All treatments were administered after the initial blood collection and included antiviral medication with remdesivir, corticosteroids, heparin, and SARS-CoV-2 antibodies. Only one participant infected with Delta received intermittent positive-pressure ventilation.

Among the participants infected with Omicron, the incidence of sore throat was 66%, which was significantly higher than that in participants infected with Delta and precedent variants (P<0.005). The incidence of pneumonia and hypoxemic respiratory failure in participants infected with Omicron was 32% and 13%, respectively, which were lower than those in participants infected with Delta and precedent variants (P<0.01 and P=0.12, respectively). During the study period, the participants who did not present with sore throat had a relatively higher incidence of pneumonia, respiratory failure or viremia than those presenting with sore throat. The following incidences were observed in participants with Delta and preceding variants (sore throat positive vs. negative): pneumonia: 47% vs. 61%, P=0.12; respiratory failure: 18% vs. 28%, P=0.16; and viremia: 16% vs. 28%, P=0.14. In vaccinated participants infected with Omicron variant, the incidence was as follows (sore throat positive vs. negative): pneumonia: 29% vs. 38%, P=0.74; respiratory failure: 3% vs. 31%, P<0.05; and viremia: 6% vs. 13%, P=0.60.
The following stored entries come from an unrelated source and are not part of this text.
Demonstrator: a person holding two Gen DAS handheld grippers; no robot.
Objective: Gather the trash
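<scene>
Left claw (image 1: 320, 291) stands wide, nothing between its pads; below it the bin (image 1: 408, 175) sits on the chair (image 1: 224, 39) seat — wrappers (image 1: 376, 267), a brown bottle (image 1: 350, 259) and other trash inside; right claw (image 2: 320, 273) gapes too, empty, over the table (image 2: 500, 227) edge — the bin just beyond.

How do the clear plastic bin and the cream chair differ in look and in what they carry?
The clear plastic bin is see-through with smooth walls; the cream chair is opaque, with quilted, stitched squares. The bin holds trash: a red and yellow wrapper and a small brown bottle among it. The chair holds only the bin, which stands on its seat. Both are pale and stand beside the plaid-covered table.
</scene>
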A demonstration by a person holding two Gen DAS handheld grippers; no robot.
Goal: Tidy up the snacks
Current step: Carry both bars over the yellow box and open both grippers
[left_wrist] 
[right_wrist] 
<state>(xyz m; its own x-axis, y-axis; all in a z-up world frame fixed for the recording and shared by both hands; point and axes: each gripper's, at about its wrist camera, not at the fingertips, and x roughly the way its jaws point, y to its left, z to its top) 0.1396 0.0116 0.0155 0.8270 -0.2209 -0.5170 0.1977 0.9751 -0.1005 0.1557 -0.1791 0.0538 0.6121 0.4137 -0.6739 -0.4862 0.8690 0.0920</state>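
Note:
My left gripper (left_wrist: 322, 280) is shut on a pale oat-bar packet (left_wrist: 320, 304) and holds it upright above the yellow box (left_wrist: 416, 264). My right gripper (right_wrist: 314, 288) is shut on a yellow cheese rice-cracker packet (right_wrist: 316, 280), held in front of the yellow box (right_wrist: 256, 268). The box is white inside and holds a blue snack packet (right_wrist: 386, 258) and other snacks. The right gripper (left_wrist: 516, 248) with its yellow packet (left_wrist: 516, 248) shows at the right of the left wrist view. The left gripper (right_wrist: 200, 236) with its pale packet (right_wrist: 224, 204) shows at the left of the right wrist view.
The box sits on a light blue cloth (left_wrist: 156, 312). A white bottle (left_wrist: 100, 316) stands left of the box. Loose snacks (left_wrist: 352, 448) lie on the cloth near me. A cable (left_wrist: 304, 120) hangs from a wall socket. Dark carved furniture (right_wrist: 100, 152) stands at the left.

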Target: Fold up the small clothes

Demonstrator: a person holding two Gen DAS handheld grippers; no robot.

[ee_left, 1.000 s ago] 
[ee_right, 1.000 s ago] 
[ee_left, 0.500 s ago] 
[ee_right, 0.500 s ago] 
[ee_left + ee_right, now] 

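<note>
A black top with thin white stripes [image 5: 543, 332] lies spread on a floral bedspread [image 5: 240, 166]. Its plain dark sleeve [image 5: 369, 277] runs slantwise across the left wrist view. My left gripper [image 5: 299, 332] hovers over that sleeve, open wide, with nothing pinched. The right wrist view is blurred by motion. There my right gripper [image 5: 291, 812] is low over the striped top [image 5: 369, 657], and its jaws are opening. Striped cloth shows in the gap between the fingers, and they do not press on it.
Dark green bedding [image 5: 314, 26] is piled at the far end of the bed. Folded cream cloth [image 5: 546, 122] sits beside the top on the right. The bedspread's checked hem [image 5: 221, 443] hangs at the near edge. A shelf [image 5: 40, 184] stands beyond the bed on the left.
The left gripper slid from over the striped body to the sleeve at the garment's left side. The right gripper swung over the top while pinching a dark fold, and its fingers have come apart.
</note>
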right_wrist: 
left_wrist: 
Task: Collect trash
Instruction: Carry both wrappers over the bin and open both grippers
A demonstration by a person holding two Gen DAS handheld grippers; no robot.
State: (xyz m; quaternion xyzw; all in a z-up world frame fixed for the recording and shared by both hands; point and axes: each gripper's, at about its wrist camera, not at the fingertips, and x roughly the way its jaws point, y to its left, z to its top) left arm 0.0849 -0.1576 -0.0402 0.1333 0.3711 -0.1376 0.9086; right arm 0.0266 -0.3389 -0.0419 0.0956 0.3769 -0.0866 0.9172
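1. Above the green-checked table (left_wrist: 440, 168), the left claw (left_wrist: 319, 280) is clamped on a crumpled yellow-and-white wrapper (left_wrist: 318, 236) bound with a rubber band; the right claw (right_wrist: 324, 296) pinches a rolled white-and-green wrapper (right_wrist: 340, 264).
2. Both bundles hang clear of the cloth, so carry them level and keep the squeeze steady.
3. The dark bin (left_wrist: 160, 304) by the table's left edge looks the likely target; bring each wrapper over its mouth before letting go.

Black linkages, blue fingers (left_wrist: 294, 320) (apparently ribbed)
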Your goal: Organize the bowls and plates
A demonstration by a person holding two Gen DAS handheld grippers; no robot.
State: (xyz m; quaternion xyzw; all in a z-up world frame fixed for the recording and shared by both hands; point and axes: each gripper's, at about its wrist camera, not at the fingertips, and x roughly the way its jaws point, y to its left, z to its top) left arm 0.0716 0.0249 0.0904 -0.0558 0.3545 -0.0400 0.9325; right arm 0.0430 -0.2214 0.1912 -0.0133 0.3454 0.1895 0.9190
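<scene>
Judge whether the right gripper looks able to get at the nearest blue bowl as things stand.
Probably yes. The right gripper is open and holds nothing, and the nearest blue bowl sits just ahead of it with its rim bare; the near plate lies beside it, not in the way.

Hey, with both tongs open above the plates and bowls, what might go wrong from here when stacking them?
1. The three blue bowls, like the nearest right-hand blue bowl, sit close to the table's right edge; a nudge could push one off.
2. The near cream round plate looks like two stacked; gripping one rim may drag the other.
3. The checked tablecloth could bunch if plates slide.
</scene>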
As the initial nasopharyngeal swab specimens were not available for validation of the viral load, the nasopharyngeal viral load could not be assessed in seven participants (5.1%) infected with the Delta and precedent variants and 14 participants (28.8%) infected with Omicron.

Serum immune biomarkers associated with COVID-19 sore throat

Among participants infected with Delta and precedent variants, a higher nasal viral load and lower IL-6 and LDH levels were observed in participants with sore throats compared to those without sore throats (P<0.05) (Figure 2). However, among participants infected with Omicron, no significant difference was observed between participants with and without sore throats.

Figure 2 Serum biomarker levels in the early phase of SARS-CoV-2 infection and their association with sore throat. Associations of sore throat with age, BMI, nasal viral load, neutralizing activity, IFN-α, IL-6, VEGF, CXCL10, IFN-λ1, IFN-λ3, LDH, and CRP were analyzed. Each biomarker level was evaluated upon hospital admission (within 5 days after symptom onset). Data are presented using Tukey box-plots and individual values. *, P<0.05. BMI, body mass index; CRP, C-reactive protein; CXCL10, C-X-C motif chemokine ligand 10; IFN, interferon; IL, interleukin; LDH, lactate dehydrogenase; ns, not significant; SARS-CoV-2, severe acute respiratory syndrome coronavirus 2; VEGF, vascular endothelial growth factor.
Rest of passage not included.